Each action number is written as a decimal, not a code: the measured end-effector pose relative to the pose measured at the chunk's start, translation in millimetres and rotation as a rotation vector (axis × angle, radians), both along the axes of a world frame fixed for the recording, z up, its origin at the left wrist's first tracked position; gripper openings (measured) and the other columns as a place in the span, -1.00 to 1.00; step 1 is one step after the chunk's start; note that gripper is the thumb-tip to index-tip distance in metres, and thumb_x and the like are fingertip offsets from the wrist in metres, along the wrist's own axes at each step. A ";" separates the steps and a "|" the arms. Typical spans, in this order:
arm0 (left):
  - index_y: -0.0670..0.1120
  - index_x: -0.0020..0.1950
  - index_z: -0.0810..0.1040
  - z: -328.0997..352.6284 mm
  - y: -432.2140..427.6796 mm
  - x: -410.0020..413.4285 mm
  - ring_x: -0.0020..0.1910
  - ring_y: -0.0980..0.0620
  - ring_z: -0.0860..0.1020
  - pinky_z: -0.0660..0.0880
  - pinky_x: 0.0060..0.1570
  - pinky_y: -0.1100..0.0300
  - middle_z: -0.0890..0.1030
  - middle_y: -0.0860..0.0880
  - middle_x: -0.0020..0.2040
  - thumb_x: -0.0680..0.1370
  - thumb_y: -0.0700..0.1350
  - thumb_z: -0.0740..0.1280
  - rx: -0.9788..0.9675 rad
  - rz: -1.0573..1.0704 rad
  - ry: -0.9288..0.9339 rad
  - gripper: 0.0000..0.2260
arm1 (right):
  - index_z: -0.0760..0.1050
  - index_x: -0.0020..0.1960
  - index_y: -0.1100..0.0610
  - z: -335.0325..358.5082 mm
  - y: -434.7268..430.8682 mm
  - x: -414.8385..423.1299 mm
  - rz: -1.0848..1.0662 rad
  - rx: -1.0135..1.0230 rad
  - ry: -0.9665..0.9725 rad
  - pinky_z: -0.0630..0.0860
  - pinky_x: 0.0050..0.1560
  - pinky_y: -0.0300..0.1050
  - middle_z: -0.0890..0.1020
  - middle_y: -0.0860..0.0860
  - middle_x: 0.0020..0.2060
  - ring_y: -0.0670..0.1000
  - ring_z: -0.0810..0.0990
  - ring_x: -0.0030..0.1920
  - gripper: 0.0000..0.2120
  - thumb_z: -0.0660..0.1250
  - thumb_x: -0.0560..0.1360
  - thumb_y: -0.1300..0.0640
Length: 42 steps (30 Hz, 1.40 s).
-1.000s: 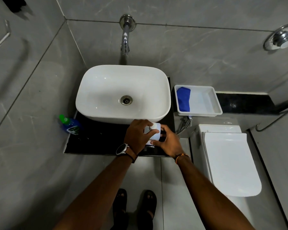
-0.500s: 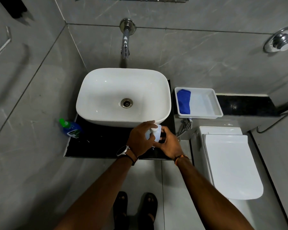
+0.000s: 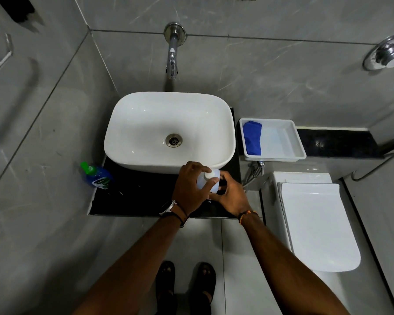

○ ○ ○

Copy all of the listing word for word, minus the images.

◆ Result of the task ◆
Each action number is written as a decimal, not a code: the measured end-effector pose relative to the pose measured at the chunk's start, translation in millimetres and rotation as a rotation vector (axis × angle, radians), both along the axes of a world frame fixed for the recording, z up, its origin at the left wrist's first tracked position; gripper openings (measured) and the other columns as a place in the span, -1.00 to 1.00; step 1 is one step after the chunk's start; note that gripper is the thumb-tip to index-tip distance in metres, and thumb_x and the like are fingertip offsets from the wrist in metres, along the wrist's own axes at each step. A ";" separates the steps and a "|" the arms. Typical spans, in this order:
arm0 (left):
  - index_y: -0.0670..0.1120
  - index_x: -0.0020..0.1950
  - index_z: -0.0810..0.1040
  - z: -328.0997..352.6284 mm
  - y: -432.2140..427.6796 mm
  - x: -410.0020..413.4285 mm
  - ring_x: -0.0020..0.1910
  - ring_y: -0.0980..0.0620
  - ring_z: -0.0860..0.1020
  - pinky_z: -0.0660..0.0880
  - pinky_x: 0.0060..0.1570
  - pinky_y: -0.1100..0.0300
  - middle_z: -0.0890..0.1030
  - middle_y: -0.0860..0.0880
  - middle_x: -0.0020..0.2040
  - thumb_x: -0.0680..0.1370
  - thumb_y: -0.0700..0.1350
  - thumb_z: -0.0740..0.1280
  - rx: -0.9788..0.9675 rad
  - rz: -1.0573..1.0704 rad
  - ry: -0.9288..0.9339 rad
  - gripper: 0.0000..0.2260
arm1 (right):
  - index_z: -0.0760..0.1050
  - index_x: -0.0020..0.1960
  - index_y: -0.1100..0.0610
  - z: -335.0325..358.5082 mm
  - y: -434.7268..430.8682 mm
  - x: -414.8385..423.1299 mm
  - rz: -1.0848..1.0662 rad
  - rx: -1.0135..1.0230 rad
  - ry: -0.9665..0.9725 rad
  - pinky_z: -0.0630..0.0860
  - pinky_x: 0.0050..0.1560
  - pinky_y: -0.0300..0.1050
  - middle_z: -0.0890..0.1020
  - middle_y: -0.0860..0.0860
  - middle_x: 0.0020..0.2060
  - ring_y: -0.0670..0.1000
  - ring_z: -0.0810..0.0990
  - ring_x: -0.0030..0.1920
  - gripper: 0.0000..0.2120
  - thumb_z: -0.0660..0.1250
  - thumb_x: -0.0560..0.1360
  - thumb_y: -0.1300..0.0640
Length: 42 steps (30 Hz, 1.40 s).
-1.000s: 
-0.500s: 
+0.000s: 

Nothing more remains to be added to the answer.